Report how many lines in the records below contain the word "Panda". Nothing else belongs in the answer.
(Task data begins)
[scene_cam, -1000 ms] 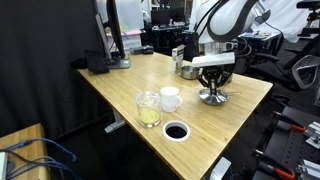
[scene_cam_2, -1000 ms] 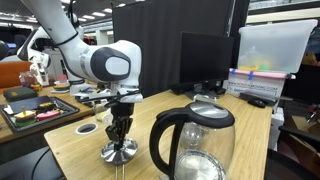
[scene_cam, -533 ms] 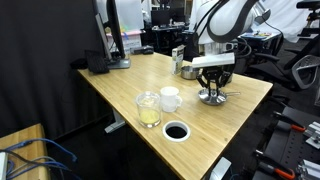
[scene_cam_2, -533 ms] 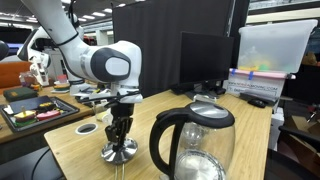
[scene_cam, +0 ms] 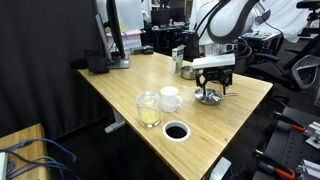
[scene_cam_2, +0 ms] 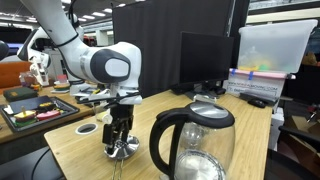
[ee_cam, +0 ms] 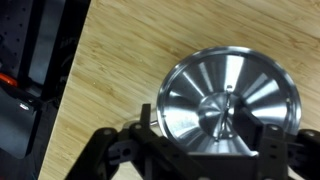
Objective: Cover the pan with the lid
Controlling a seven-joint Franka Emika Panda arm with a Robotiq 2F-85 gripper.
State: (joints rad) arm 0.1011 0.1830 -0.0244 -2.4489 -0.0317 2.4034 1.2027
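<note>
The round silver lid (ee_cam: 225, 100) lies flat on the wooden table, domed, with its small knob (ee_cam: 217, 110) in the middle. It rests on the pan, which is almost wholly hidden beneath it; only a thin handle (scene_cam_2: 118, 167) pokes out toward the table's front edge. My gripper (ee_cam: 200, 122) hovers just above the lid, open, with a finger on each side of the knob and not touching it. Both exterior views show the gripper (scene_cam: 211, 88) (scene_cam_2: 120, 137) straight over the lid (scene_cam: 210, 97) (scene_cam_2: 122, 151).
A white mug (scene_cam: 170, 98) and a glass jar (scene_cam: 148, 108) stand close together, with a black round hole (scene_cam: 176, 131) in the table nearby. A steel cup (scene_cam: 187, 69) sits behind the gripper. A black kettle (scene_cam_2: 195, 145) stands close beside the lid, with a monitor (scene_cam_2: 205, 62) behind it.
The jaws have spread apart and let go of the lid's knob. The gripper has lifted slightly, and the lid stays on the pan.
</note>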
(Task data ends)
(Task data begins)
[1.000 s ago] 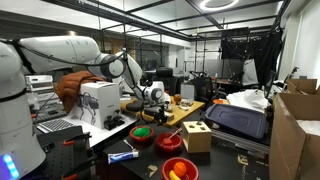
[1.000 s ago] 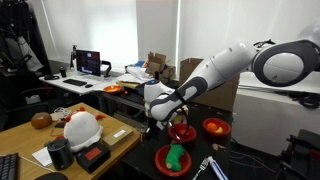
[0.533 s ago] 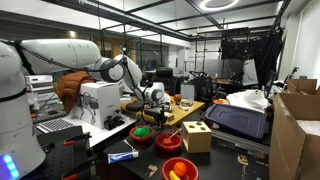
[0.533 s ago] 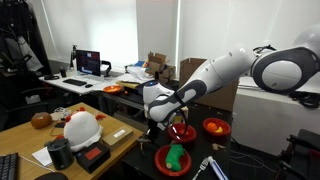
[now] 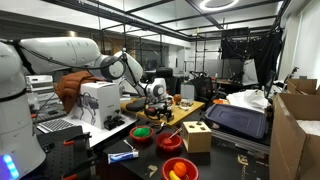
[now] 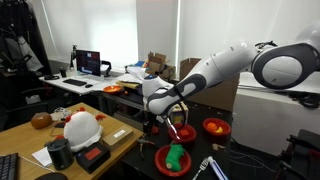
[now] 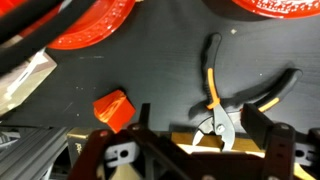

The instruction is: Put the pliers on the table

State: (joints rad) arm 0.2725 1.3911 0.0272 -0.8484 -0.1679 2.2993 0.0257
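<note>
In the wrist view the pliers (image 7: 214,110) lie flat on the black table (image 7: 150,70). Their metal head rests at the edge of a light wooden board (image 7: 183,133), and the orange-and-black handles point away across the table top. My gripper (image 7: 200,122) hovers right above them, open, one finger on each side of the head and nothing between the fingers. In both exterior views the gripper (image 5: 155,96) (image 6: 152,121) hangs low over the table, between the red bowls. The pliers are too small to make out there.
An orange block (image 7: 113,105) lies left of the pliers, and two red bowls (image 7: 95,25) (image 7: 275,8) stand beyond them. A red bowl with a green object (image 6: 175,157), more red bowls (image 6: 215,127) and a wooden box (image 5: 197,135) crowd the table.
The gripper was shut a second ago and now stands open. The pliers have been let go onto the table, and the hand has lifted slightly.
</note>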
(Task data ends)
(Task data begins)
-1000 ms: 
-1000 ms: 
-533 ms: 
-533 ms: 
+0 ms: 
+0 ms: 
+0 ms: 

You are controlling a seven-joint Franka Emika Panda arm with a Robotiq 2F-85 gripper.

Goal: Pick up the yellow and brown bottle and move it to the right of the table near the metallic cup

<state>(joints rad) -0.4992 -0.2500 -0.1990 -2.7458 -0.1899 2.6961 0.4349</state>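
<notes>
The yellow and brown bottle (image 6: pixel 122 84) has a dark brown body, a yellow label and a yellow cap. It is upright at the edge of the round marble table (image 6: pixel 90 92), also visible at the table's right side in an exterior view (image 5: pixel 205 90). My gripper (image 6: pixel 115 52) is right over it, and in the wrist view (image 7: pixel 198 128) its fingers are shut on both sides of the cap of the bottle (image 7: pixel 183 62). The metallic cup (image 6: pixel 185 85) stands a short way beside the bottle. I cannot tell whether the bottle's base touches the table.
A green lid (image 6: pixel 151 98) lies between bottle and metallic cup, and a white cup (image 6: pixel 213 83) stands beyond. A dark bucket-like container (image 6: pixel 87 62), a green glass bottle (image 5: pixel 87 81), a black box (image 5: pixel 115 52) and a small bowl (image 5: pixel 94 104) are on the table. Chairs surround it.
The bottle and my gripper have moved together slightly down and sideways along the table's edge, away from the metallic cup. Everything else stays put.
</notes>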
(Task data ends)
■ Result for this task ■
2